What is expected
Pictures excluded, copy word for word the lines from the one holding "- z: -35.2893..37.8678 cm" through the last line below.

[Opening Task inputs section]

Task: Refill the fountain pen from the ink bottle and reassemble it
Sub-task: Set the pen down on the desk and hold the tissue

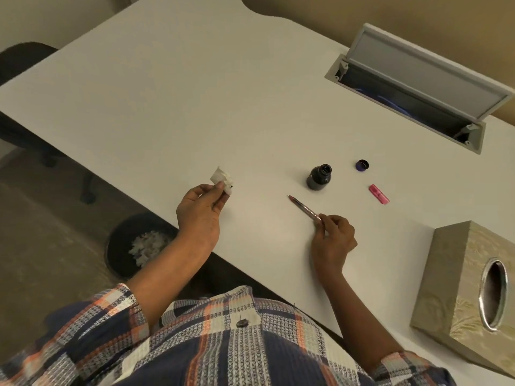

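Now, watching from my remote station, I judge this to be the clean-up before capping. At the far left, the waste bin (139, 243) sits on the floor beside the worktop (195, 93) edge, with paper scraps inside. The left hand (199, 210) pinches a crumpled, ink-spotted tissue (221, 179) between thumb and fingers; I would drop it straight into that bin, stained side inward. The fountain pen (305, 208) slants low over the worktop with its nib pointing away. The open ink bottle (320, 178) stands just beyond the nib, so I would steer clear of it. The right hand (333, 238) grips the pen's rear end with curled fingers. The bottle cap (362, 165) and the pink pen cap (379, 193) lie further right; I would press the pen cap on squarely.
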Available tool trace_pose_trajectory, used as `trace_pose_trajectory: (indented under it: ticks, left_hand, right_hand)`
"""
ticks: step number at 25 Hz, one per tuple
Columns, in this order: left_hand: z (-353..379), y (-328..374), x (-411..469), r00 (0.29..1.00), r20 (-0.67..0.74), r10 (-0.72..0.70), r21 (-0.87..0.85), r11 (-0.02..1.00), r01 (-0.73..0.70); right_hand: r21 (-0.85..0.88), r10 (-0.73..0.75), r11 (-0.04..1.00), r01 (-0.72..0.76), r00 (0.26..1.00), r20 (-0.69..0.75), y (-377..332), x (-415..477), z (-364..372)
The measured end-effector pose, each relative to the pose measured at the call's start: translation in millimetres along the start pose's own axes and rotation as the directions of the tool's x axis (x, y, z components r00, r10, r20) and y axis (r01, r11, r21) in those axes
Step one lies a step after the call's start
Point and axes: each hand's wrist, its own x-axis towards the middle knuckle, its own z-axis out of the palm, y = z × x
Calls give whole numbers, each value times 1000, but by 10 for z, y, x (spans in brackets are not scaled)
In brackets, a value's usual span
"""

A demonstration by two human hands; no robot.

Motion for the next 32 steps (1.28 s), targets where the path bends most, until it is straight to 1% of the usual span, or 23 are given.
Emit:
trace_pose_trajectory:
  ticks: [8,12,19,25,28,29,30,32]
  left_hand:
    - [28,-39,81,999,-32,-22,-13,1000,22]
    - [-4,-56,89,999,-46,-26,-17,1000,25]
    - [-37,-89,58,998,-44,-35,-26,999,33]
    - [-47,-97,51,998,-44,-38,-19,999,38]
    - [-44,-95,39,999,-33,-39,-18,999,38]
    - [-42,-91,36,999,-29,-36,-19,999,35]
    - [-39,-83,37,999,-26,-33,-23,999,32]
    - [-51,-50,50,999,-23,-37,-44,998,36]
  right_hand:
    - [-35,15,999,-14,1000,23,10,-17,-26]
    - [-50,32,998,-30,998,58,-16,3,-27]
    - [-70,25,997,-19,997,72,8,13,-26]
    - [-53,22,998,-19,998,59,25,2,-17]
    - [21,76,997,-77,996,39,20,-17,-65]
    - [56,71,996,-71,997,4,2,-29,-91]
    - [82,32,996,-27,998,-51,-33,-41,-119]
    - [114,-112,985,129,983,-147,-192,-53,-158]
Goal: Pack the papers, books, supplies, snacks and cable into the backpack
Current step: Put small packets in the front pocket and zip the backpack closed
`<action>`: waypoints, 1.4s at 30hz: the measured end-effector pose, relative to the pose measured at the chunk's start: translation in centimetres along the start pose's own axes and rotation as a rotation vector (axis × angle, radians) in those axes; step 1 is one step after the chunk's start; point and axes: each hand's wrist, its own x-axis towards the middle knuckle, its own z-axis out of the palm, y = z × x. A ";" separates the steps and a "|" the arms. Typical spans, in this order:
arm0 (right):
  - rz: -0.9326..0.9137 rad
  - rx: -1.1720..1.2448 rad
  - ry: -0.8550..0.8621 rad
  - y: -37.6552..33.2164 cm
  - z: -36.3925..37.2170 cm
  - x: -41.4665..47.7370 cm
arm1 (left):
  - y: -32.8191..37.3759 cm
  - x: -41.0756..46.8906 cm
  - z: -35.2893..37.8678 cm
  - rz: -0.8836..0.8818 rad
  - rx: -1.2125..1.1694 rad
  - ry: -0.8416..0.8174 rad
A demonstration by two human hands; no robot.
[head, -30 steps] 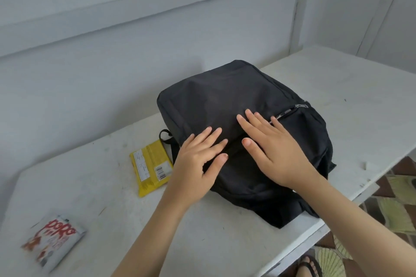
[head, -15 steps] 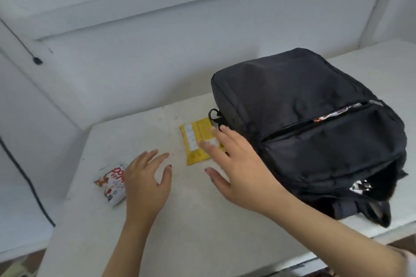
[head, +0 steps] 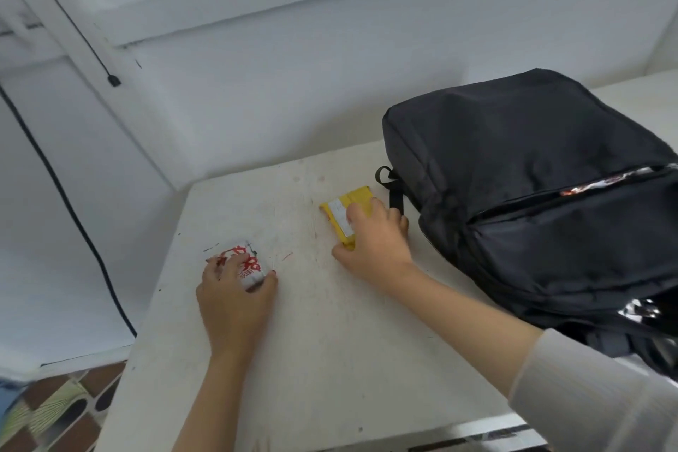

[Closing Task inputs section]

Exercise answer
  - z: -35.2893..37.8678 cm
  - rz: -0.8836..0.8818 rad
  - rx: -1.2125..1.1694 rad
  - ry: -0.8416..0.8174 rad
A demonstration by two human hands; no robot.
[head, -30 steps] 
[head, -15 steps] 
[head, +0 steps] 

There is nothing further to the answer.